━━━━━ STORED DATA

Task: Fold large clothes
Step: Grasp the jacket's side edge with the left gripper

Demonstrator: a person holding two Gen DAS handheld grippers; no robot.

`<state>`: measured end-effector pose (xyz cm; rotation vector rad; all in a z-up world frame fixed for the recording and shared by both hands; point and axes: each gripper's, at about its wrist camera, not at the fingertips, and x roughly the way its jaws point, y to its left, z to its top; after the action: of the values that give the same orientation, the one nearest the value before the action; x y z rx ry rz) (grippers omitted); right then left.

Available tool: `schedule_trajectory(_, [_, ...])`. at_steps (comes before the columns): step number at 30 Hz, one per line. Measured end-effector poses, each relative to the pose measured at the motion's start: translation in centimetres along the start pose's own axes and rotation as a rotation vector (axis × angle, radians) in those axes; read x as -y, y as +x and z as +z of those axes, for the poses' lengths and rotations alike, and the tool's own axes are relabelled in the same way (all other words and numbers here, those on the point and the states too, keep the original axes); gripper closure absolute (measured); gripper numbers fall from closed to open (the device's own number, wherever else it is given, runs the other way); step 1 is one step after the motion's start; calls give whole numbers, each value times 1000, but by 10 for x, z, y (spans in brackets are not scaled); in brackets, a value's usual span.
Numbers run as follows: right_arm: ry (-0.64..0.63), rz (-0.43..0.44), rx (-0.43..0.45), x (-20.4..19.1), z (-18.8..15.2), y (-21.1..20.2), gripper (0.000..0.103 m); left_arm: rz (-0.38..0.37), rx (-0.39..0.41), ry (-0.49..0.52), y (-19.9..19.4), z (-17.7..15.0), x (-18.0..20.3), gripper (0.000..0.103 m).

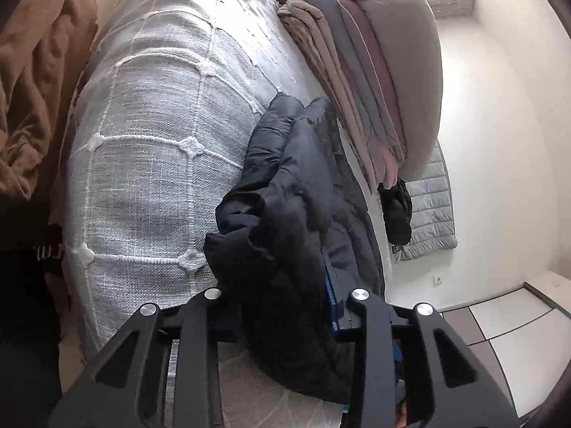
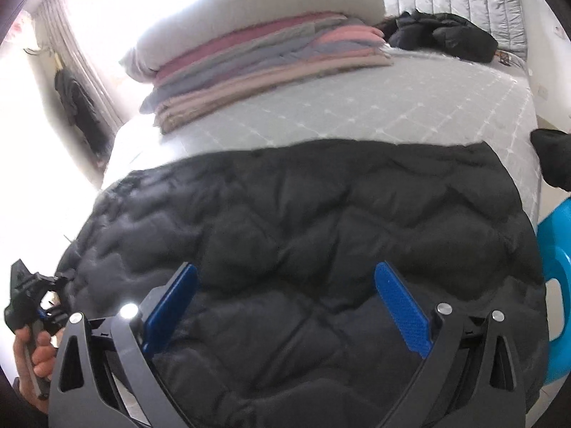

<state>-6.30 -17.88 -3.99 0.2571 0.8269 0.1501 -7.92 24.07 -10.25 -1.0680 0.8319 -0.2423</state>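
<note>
Jackets counted: I see one black quilted jacket (image 2: 303, 249) spread flat on the bed (image 2: 410, 107) under my right gripper (image 2: 285, 303); a second dark garment (image 2: 442, 41) lies bunched far ahead of those jaws.
Folded stack: one pile of folded clothes (image 2: 271, 60), ahead and left of the right jaws, topped by one grey cushion (image 2: 257, 10).
Edges: the jacket's far hem runs straight across the bed ahead of the right jaws; bare bedspread lies between that hem and the pile.
Open room: bedspread (image 1: 150, 135) is bare left of my left gripper (image 1: 285, 306).
Right jaws: spread wide, blue pads (image 2: 403, 310) just above the quilting, pinching nothing.
Left jaws: closed on a bunched fold of the jacket (image 1: 285, 214), fabric filling the gap between the fingers.
</note>
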Motion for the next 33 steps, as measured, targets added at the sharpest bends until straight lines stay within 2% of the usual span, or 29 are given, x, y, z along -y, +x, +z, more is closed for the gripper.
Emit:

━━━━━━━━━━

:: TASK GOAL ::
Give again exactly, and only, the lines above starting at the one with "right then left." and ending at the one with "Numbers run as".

:: SOLUTION ::
`<state>`: measured end-effector pose (xyz cm; rotation vector rad; all in a z-up world frame fixed for the recording and shared by both hands; point and axes: each gripper's, at about its wrist camera, not at the fingertips, and x roughly the way its jaws point, y to its left, z to its top; after the action: of the values that give the same orientation, the one nearest the value before the action; x y z rx ry rz) (grippers omitted); right then left.

Available tool: `schedule_trajectory(_, [_, ...])`. at_steps (comes before the columns): step number at 30 Hz, one per line. Measured end-effector poses, each relative to the pose measured at the motion's start: translation in centimetres along the start pose's own axes and rotation as a rotation vector (axis × angle, radians) in those axes; read x as -y, y as +x and z as +z of those axes, for the poses' lengths and rotations alike, and the tool's own axes are relabelled in the same way (all other words and numbers here, those on the point and the states too, keep the original axes); gripper closure absolute (measured); gripper numbers fall from closed to open (the device's own number, wherever else it is given, runs the other way); step 1 is one step after the motion's start; calls give whole numbers, each value times 1000, but by 10 for x, z, y (spans in brackets are not scaled); in brackets, a value's usual span.
Numbers run as follows: right_arm: ry (-0.64..0.63), rz (-0.43..0.44), rx (-0.43..0.45), x (-20.4..19.1), z (-18.8..15.2), y (-21.1..20.2), gripper (0.000..0.103 m); left_arm: rz (-0.38..0.37), rx (-0.39..0.41), ry (-0.49..0.52), y (-19.9..19.4), z (-17.7..15.0), x (-18.0..20.3), gripper (0.000..0.103 m).

No additional output is expected for this exercise.